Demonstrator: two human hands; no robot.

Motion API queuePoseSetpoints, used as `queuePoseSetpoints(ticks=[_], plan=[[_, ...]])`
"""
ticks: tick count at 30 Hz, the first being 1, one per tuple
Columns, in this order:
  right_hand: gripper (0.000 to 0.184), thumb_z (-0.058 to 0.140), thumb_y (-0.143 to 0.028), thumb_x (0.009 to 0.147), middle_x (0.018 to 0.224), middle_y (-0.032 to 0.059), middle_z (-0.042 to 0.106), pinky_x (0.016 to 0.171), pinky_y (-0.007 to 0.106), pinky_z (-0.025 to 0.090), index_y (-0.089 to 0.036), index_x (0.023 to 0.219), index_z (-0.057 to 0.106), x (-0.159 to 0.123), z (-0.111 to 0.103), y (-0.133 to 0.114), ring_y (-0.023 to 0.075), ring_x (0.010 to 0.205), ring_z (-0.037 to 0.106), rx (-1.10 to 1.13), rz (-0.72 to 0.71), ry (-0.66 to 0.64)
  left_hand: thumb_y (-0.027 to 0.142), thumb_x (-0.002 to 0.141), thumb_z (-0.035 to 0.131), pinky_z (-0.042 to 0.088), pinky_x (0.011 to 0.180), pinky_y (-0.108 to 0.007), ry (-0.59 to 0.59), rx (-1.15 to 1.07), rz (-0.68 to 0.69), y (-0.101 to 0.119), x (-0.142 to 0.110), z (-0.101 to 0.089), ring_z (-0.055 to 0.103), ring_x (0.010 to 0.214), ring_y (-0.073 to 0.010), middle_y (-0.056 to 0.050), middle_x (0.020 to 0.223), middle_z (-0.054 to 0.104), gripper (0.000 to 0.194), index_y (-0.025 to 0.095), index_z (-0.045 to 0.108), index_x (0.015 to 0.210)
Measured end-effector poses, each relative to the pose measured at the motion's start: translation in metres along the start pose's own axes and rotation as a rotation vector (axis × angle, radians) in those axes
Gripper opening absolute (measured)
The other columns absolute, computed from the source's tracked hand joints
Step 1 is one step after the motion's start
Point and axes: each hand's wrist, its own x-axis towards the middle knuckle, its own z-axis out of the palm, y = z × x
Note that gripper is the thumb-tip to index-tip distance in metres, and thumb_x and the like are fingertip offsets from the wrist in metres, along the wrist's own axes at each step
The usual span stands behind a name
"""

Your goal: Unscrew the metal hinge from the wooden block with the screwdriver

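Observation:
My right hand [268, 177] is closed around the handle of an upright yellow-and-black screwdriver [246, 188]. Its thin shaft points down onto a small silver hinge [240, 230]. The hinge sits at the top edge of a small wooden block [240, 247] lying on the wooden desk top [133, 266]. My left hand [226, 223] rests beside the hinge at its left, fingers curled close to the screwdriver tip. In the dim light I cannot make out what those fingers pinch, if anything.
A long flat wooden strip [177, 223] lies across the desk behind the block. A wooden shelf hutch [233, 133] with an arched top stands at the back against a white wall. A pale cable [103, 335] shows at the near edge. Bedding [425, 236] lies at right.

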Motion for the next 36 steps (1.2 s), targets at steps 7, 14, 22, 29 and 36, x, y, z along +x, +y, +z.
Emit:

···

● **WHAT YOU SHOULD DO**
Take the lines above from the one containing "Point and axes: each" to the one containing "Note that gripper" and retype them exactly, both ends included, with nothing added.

● **OUTPUT**
Point and axes: each hand's wrist, its own x-axis towards the middle knuckle, its own z-axis out of the palm, y = z × x
Note that gripper is the thumb-tip to index-tip distance in metres, and thumb_x and the like are fingertip offsets from the wrist in metres, along the wrist's own axes at each step

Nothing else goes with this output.